3.2. Sublethal Effects on the Survial, Longevity and Fecundity of the F0 Generation of R. padi

The survival curve of adult aphids exposed to sublethal concentrations of abamectin and acetamiprid is illustrated in Figure 1. All curves display a downward trend, in which the survival rate of the AC-LC10 and AC-LC30 treatment groups declined more rapidly over time than that of the control group. The survival rate of the AB-LC30 treatment group dropped sharply within 5 days after treatment and then tended to be gentle and higher than that of the control group. Similarly, the AB-LC10 treatment group was consistent with the control group within 12 days post-treatment and thereafter higher than the control group.
For the F0 generation of R. padi, the longevity and fecundity of the adults were significantly affected by the sublethal concentrations of abamectin and acetamiprid that are evaluated in Table 2. The longevity was significantly extended after exposure to AB-LC10, and fecundity was significantly reduced after exposure to AB-LC30 compared to the control group. However, the longevity and fecundity were significantly decreased after treatment with AC-LC10 and AC-LC30 compared to the control group.

3.3. Sublethal Effects on the Development and Fecundity of the F1 Generation of R. padi

There are different effects of abamectin and acetamiprid treatments on the development and reproduction of the F0 generation of R. padi in Table 3. Compared to the control, the AB-LC10 treatment significantly prolonged the average development period of the nymphal stage in R. padi F1 generation by 0.33 d, but the development times of the first to fourth instar nymphs were not significant between them. The AB-LC10 treatment significantly extended the average development period of the nymphal stage in the R. padi F1 generation by 0.33 d compared to the control, although there were no significant differences in the development times of the first to fourth instar nymphs.
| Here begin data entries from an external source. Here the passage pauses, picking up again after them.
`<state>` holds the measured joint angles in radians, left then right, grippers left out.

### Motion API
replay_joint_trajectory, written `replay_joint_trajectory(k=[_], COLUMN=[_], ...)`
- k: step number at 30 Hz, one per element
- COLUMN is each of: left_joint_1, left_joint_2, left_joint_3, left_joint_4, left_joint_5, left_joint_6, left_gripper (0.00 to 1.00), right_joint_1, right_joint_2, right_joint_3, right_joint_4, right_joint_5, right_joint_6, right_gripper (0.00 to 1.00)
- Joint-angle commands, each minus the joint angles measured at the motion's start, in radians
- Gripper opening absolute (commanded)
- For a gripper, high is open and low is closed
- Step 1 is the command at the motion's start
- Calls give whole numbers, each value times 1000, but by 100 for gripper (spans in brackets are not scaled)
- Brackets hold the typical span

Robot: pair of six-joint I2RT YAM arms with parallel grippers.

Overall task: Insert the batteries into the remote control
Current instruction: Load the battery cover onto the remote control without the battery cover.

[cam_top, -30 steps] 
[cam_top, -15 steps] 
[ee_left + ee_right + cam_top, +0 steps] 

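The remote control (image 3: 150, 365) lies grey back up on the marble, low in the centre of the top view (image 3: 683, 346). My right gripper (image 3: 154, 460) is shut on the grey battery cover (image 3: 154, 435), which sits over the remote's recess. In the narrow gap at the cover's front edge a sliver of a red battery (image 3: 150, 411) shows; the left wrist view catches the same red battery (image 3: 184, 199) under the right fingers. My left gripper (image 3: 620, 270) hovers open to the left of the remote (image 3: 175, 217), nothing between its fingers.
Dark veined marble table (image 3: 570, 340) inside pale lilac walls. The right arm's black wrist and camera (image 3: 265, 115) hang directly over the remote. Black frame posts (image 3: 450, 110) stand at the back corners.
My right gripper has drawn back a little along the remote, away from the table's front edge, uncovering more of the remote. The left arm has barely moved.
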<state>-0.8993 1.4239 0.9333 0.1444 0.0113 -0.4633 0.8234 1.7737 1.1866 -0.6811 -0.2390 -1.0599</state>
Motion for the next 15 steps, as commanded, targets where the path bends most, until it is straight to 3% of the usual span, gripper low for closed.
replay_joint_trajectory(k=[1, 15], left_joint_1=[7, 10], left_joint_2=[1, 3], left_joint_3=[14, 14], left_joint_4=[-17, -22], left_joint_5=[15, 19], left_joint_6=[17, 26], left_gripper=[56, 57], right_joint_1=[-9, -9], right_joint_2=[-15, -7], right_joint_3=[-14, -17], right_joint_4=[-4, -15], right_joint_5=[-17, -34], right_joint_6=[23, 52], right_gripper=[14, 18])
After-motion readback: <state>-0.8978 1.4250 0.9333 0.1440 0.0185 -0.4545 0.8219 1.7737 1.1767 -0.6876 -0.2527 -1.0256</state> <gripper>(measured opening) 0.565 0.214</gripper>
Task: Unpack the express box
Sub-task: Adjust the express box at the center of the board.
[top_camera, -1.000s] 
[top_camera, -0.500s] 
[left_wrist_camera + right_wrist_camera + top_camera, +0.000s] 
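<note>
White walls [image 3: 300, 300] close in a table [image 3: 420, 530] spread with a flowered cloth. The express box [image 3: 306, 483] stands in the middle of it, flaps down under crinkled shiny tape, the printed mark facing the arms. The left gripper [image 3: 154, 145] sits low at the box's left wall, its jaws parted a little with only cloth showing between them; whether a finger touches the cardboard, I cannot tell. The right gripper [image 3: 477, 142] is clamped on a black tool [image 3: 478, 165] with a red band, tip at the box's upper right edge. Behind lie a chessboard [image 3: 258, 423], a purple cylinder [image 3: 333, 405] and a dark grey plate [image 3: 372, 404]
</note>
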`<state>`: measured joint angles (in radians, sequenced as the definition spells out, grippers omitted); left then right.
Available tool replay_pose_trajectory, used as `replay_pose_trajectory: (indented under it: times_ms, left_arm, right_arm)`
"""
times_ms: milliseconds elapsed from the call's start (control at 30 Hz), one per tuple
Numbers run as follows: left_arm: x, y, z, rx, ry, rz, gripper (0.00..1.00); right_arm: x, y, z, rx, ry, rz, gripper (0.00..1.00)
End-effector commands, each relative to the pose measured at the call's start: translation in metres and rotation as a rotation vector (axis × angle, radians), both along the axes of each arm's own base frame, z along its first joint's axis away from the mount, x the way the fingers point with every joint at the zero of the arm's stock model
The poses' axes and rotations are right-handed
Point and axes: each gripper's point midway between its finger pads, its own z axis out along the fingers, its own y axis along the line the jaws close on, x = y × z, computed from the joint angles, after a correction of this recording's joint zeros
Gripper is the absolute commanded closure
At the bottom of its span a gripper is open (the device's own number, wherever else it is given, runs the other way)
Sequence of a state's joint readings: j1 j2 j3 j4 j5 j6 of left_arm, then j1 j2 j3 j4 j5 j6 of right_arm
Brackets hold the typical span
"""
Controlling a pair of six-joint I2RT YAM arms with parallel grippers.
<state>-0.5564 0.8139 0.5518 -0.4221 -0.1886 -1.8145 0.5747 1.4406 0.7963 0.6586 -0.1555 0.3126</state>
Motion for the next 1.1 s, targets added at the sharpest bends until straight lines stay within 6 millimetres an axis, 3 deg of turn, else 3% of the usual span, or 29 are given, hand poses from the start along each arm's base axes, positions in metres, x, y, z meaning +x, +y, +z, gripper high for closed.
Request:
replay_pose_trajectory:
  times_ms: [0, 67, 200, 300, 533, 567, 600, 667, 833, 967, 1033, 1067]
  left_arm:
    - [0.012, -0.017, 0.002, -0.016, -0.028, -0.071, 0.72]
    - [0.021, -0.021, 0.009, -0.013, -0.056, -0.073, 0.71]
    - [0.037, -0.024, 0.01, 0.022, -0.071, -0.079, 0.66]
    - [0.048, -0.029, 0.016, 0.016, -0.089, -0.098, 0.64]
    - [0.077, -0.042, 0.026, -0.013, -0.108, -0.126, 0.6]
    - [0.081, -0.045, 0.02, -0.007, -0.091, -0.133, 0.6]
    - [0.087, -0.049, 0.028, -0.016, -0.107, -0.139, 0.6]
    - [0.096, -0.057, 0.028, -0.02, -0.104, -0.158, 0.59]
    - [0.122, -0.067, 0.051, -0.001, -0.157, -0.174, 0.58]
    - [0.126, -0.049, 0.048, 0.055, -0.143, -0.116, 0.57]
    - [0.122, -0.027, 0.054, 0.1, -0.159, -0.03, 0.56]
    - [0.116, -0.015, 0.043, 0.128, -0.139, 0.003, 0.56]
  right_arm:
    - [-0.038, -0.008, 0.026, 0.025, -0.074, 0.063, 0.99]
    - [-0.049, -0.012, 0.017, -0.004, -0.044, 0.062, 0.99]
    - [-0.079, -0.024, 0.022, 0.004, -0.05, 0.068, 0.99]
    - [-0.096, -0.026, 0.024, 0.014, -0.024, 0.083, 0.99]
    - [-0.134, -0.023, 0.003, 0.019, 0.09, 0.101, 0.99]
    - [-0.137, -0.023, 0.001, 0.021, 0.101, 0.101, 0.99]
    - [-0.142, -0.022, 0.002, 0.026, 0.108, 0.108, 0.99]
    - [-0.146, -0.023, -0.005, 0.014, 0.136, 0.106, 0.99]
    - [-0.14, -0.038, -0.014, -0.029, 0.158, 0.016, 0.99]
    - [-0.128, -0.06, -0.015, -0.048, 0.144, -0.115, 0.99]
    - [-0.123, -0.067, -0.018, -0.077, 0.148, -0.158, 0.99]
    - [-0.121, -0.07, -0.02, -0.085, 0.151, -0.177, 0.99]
The AB-LC30 treatment significantly shortened the development times of the second and third instar nymphs by 0.21 and 0.13 d compared to the control, respectively. Except for the first instar nymphs, the AC-LC10 and AC-LC30 treatments significantly extended the development period of the second to fourth instar nymphs and nymphal stage in the R. padi F1 generation compared to the control. The adult longevity, total longevity and oviposition period of the R. padi F1 generation significantly increased in the AB-LC10 and AB-LC30 treatments but significantly decreased in the AC-LC10 and AC-LC30 treatments compared to the control. In addition, fecundity of the R. padi F1 generation decreased significantly after the AC-LC10 and AC-LC30 treatments, while there was no significant difference between the AB treatment and control.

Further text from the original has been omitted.